[Stored items from a collection]
[Start of Attachment]
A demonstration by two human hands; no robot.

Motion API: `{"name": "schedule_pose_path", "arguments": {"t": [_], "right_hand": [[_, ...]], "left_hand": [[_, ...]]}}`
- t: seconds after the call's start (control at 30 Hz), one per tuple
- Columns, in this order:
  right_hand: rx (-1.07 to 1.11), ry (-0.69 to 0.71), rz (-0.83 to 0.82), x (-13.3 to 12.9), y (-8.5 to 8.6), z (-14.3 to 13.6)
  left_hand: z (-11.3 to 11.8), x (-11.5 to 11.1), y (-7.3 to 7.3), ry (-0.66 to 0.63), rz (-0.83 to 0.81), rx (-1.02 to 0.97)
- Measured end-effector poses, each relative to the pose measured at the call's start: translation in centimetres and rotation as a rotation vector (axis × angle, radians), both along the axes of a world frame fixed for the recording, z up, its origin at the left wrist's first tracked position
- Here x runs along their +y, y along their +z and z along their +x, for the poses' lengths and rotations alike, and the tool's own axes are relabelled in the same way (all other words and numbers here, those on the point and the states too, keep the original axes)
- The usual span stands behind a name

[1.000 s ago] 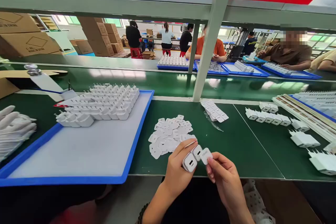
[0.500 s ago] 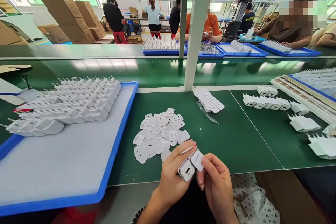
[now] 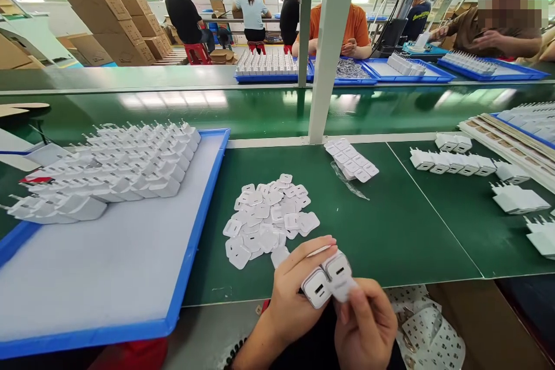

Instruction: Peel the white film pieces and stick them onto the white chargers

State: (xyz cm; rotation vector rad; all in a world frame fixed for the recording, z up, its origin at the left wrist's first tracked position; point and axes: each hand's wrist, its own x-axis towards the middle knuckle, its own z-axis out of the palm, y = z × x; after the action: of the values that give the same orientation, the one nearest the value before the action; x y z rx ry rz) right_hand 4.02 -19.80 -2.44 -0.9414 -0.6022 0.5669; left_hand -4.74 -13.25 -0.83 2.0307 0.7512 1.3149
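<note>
My left hand [image 3: 297, 289] is wrapped round two white charger plugs [image 3: 318, 288], held side by side with their slotted end faces toward me. Between the thumb and fingers of my right hand [image 3: 367, 321] is a small white cover piece [image 3: 342, 289], slightly blurred, just below the right-hand charger's face. A heap of loose white slotted covers [image 3: 264, 217] lies on the green table [image 3: 381, 225] beyond my hands. Farther back are flat sheets of white square pieces [image 3: 352, 160] with clear film beside them.
A blue-rimmed tray [image 3: 191, 243] holds rows of white chargers [image 3: 143, 170] at left. More chargers [image 3: 453, 162] stand at right. A white post [image 3: 332, 52] rises at the table's back edge. People [image 3: 347, 29] sit beyond. Patterned scraps [image 3: 429, 329] lie below the table edge.
My right hand has moved the cover piece down off the right-hand charger's face, so its slot now shows. Both hands sit slightly farther right and the view has shifted a little.
</note>
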Motion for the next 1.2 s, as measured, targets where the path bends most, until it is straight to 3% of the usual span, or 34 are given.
{"name": "schedule_pose_path", "arguments": {"t": [0.2, 0.47, 0.83, 1.2], "right_hand": [[0.079, -0.036, -0.085, 0.8, 1.5, 0.5], [0.205, 0.05, -0.237, 1.7, 1.6, 0.0], [0.294, 0.084, -0.261, 2.2, 2.0, -0.3], [0.174, 0.039, -0.291, 2.2, 1.6, -0.3]], "left_hand": [[0.1, 0.0, 0.0, 0.088, -0.035, -0.017], [0.2, -0.2, -1.3, 0.15, 0.084, -0.015], [0.1, -0.3, -1.2, 0.147, 0.08, -0.032], [0.2, -0.4, -1.5, 0.168, 0.114, -0.023]]}}
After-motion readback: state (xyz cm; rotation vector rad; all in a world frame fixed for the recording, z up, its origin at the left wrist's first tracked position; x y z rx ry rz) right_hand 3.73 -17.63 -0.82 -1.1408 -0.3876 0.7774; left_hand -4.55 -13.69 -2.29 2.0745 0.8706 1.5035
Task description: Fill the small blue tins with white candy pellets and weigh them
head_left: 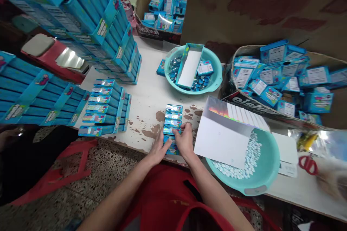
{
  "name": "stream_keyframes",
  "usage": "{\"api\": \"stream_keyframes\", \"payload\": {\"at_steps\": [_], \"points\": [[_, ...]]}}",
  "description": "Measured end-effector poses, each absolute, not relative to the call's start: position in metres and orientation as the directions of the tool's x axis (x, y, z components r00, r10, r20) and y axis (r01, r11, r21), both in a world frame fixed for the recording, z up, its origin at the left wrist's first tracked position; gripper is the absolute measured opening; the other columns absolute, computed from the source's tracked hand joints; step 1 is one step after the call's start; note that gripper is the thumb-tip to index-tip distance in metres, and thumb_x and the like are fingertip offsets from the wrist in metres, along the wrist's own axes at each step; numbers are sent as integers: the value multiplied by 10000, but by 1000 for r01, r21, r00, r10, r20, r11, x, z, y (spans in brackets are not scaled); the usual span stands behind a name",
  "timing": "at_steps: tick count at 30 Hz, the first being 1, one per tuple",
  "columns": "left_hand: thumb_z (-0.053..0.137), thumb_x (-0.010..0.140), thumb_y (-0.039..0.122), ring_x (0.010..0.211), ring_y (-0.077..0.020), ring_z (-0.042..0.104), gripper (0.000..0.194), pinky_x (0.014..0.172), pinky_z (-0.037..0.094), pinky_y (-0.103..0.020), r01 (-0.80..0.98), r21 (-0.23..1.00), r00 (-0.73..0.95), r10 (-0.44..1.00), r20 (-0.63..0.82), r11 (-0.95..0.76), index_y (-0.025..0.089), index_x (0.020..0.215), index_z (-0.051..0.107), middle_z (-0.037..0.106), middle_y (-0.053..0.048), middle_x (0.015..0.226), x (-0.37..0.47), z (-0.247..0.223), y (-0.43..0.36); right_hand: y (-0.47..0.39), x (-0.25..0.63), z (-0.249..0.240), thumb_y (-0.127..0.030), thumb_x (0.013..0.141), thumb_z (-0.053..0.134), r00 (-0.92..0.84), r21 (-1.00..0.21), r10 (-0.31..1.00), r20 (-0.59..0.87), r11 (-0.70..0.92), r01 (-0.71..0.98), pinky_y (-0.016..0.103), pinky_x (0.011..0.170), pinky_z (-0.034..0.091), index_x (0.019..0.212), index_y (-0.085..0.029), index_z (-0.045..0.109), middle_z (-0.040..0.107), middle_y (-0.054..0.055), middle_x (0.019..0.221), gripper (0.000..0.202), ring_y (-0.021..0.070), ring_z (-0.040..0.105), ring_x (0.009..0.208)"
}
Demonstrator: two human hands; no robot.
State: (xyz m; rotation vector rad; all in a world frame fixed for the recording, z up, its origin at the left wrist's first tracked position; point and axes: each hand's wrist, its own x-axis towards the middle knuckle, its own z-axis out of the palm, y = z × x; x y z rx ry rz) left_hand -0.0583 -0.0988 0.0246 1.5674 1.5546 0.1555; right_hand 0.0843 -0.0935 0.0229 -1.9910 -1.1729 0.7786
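Observation:
Small blue packs with shiny, printed upper faces stand in a short row near the table's front edge. Along the row's left side lies my left hand, its fingers against the packs and its thumb over the near ones. My right hand grips the row from the other side, thumb on a middle pack and fingers curled at the edge. Just right of it, a white open carton rests tilted over a turquoise basin of small pale pieces.
Display boxes of blue packs rise in a tall stack at left, with a smaller group before it. Another turquoise bowl holds an open box and small parts. Cardboard cartons hold blue boxes. Red scissors lie far right.

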Motion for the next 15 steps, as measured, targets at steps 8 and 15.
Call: {"api": "stream_keyframes", "payload": {"at_steps": [8, 15], "points": [[390, 893, 426, 1243, -234, 441, 489, 1038, 358, -375, 789, 597, 283, 948, -145, -144, 239, 1345, 403, 488, -77, 1354, -3, 105, -36, -116, 118, 78, -145, 851, 401, 178, -845, 984, 29, -71, 530, 322, 725, 495, 1044, -204, 531, 588, 74, 963, 240, 201, 594, 868], [465, 860, 202, 1135, -283, 480, 250, 956, 347, -422, 746, 436, 642, 720, -265, -504, 168, 1047, 628, 631, -113, 1105, 154, 105, 48, -108, 226, 99, -235, 904, 456, 325, -703, 891, 315, -11, 711, 327, 677, 509, 1088, -200, 549, 588, 97, 964, 209, 212, 566, 890]]}}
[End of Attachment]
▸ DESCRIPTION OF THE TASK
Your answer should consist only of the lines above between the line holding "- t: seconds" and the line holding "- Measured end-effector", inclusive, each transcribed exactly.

▸ THE ANSWER
- t: seconds after the call's start (control at 30 Hz), one per tuple
- Columns, in this order:
  right_hand: rx (-1.07 to 1.11), ry (-0.69 to 0.71), rz (-0.83 to 0.82), x (-13.3 to 12.9), y (-8.5 to 8.6), z (-14.3 to 13.6)
  left_hand: z (-11.3 to 11.8), x (-11.5 to 11.1), y (-7.3 to 7.3), ry (-0.66 to 0.63), rz (-0.83 to 0.81), rx (-1.02 to 0.97)
- Measured end-effector poses, each relative to the pose measured at the call's start: translation in centimetres and rotation as a rotation vector (axis × angle, radians), both along the axes of a world frame fixed for the recording, z up, its origin at the left wrist's first tracked position

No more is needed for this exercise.